= WHAT THE EXERCISE ASKS =
Reproduce every line of the material below exactly. No pictures belong in the copy.

= PROVIDED DATA =
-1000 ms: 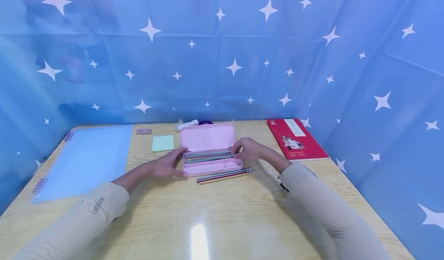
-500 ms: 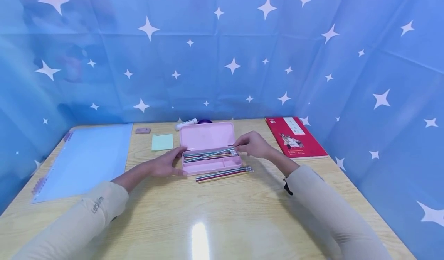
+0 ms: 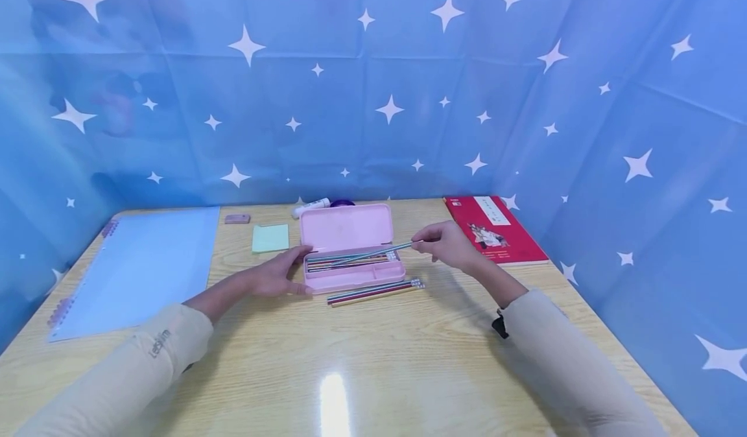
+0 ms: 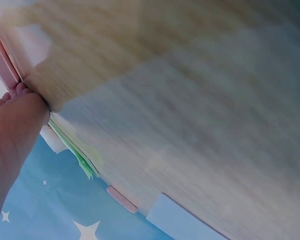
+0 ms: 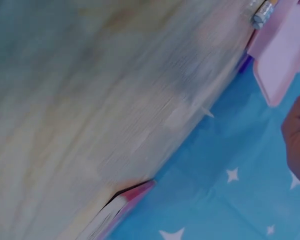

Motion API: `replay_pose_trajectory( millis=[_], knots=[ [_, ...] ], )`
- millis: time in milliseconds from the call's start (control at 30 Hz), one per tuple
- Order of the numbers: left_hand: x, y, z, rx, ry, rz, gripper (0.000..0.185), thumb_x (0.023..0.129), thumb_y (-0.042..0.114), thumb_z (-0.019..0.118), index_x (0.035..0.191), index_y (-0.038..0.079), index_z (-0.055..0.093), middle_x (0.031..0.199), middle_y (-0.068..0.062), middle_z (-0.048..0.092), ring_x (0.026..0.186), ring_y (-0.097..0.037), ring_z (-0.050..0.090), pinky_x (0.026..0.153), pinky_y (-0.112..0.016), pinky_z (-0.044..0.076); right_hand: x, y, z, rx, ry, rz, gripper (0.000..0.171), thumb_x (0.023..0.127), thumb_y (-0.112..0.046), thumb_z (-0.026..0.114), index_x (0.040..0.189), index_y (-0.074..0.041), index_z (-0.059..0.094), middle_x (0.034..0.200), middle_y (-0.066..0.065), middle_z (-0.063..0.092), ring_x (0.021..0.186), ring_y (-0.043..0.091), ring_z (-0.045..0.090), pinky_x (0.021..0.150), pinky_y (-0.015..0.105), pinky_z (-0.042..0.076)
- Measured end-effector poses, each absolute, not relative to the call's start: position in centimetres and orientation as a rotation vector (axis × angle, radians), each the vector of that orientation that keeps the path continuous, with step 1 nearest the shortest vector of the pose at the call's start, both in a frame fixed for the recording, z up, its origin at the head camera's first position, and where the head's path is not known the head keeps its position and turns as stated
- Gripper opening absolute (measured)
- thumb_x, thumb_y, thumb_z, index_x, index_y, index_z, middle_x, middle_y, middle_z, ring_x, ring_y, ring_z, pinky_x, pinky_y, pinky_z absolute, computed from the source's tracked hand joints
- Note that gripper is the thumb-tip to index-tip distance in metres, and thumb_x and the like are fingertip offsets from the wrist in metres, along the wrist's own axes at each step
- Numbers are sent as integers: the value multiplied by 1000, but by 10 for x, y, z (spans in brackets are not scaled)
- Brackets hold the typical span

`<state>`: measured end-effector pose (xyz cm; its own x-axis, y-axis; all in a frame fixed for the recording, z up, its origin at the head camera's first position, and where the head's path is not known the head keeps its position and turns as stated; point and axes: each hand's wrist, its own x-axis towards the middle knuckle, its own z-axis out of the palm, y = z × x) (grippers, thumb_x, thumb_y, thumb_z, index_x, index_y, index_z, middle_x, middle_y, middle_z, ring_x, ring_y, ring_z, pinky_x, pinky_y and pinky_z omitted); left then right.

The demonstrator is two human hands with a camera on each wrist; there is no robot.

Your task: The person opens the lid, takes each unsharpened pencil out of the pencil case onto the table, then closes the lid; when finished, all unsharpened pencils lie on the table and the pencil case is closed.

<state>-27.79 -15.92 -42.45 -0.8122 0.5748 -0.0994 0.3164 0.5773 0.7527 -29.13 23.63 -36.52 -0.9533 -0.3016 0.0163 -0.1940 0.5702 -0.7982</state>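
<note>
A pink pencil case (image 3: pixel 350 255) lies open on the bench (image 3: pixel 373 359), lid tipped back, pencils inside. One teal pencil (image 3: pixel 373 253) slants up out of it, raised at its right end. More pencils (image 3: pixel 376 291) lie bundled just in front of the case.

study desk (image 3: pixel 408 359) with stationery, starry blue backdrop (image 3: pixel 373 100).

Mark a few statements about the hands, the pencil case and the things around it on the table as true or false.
1. The right hand pinches a pencil by its end. True.
2. The pink pencil case is closed. False: its lid stands open, with pencils inside.
3. The left hand rests against the case's left end. True.
4. The red book lies left of the case. False: it lies to the right, near the table's far corner.
5. No pencils lie outside the case. False: a few pencils lie on the table just in front of it.
</note>
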Motion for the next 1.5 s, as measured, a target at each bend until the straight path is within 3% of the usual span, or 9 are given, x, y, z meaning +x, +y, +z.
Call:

= SOLUTION =
-1000 ms: 
-500 ms: 
+0 ms: 
+0 ms: 
+0 ms: 

Motion API: `replay_pose_trajectory( millis=[_], knots=[ [_, ...] ], )`
- millis: time in milliseconds from the call's start (control at 30 Hz), one per tuple
- Order of the numbers: left_hand: x, y, z, rx, ry, rz, gripper (0.000..0.185), thumb_x (0.023..0.129), thumb_y (-0.042..0.114), thumb_z (-0.019..0.118), index_x (0.035..0.191), index_y (-0.038..0.079), index_z (-0.055..0.093), middle_x (0.031..0.199), middle_y (-0.068..0.062), middle_z (-0.048..0.092), ring_x (0.026..0.186), ring_y (-0.097..0.037), ring_z (-0.050..0.090), pinky_x (0.026..0.153), pinky_y (-0.112..0.016), pinky_z (-0.044..0.076); right_hand: x, y, z, rx, ry, rz, gripper (0.000..0.171), thumb_x (0.023..0.127), thumb_y (-0.112..0.046), thumb_z (-0.026..0.114), index_x (0.040..0.189), index_y (-0.074..0.041), index_z (-0.059..0.094), middle_x (0.034..0.200), middle_y (-0.066..0.065), middle_z (-0.063..0.092), ring_x (0.021..0.186), ring_y (-0.043..0.091), ring_z (-0.045..0.090), pinky_x (0.021..0.150), pinky_y (-0.015..0.105), pinky_z (-0.042..0.076)
- Measured end-effector poses, each absolute, not relative to the call's start: position in centimetres and orientation as a rotation vector (axis × angle, radians), each the vector of that orientation that keeps the path continuous, with step 1 nearest the shortest vector of the pose at the call's start, both in a frame fixed for the recording, z up, its origin at the head camera's first position, and where the head's path is not known the head keeps its position and turns as stated
- Gripper opening absolute (measured)
- thumb_x, thumb_y, thumb_z, index_x, index_y, index_z, middle_x, middle_y, middle_z, ring_x, ring_y, ring_z, pinky_x, pinky_y, pinky_z absolute, computed from the source's tracked hand joints
- Note that gripper is the thumb-tip to index-tip distance in metres, and thumb_x and the like are fingertip offsets from the wrist in metres, along the wrist's own axes at each step
- Numbers are sent as integers: the value multiplied by 1000, but by 10 for x, y, z (spans in brackets are not scaled)
- Brackets hold the typical span

`<state>`: measured end-effector pose (xyz cm; its own x-axis, y-axis; all in a frame fixed for the recording, z up, its origin at the head camera's first position, and where the head's path is not known the head keeps its position and turns as stated; point and axes: each hand's wrist, its own x-axis towards the middle knuckle, its own z-axis out of the palm, y = z × x) (grippers, thumb_x, thumb_y, thumb_z, index_x, index_y, index_z, middle_x, middle_y, middle_z, ring_x, ring_y, ring_z, pinky_x, pinky_y and pinky_z omitted); left then right.

The demonstrator is two human hands with a camera on each wrist; there is no robot.

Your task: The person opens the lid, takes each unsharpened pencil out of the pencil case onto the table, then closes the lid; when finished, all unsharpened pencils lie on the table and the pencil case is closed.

<state>-27.79 -15.92 -42.45 -0.8122 0.5748 -0.0994 0.3164 0.5773 0.7527 -29.13 23.63 -36.52 -0.9533 -0.3016 0.0163 -0.1940 0.5702 -0.7982</state>
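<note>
A pink pencil case (image 3: pixel 350 255) lies open on the bench (image 3: pixel 373 359), lid tipped back, pencils inside. One teal pencil (image 3: pixel 373 253) slants up out of it, raised at its right end. More pencils (image 3: pixel 376 291) lie bundled just in front of the case.

study desk (image 3: pixel 408 359) with stationery, starry blue backdrop (image 3: pixel 373 100).

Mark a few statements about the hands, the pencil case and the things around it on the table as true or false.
1. The right hand pinches a pencil by its end. True.
2. The pink pencil case is closed. False: its lid stands open, with pencils inside.
3. The left hand rests against the case's left end. True.
4. The red book lies left of the case. False: it lies to the right, near the table's far corner.
5. No pencils lie outside the case. False: a few pencils lie on the table just in front of it.
</note>
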Motion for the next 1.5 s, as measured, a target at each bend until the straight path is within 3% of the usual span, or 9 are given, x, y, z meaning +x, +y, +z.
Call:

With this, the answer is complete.